*** Data provided ***

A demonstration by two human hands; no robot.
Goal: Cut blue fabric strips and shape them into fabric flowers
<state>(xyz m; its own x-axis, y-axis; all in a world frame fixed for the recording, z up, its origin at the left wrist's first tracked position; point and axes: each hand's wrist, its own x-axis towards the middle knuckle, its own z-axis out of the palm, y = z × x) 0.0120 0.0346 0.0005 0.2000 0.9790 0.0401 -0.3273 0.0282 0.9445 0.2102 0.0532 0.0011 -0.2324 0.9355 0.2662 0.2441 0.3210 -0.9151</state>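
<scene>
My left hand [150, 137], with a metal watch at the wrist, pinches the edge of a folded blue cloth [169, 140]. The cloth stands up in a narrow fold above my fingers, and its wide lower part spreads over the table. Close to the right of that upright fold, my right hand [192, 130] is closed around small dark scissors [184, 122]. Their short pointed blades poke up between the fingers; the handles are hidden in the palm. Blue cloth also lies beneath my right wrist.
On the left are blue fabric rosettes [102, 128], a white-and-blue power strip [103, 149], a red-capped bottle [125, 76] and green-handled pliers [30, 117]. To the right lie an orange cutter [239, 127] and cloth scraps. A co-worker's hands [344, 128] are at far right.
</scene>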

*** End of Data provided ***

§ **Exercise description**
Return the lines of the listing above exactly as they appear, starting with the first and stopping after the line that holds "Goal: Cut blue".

§ **Reply to the task**
A demonstration by two human hands; no robot.
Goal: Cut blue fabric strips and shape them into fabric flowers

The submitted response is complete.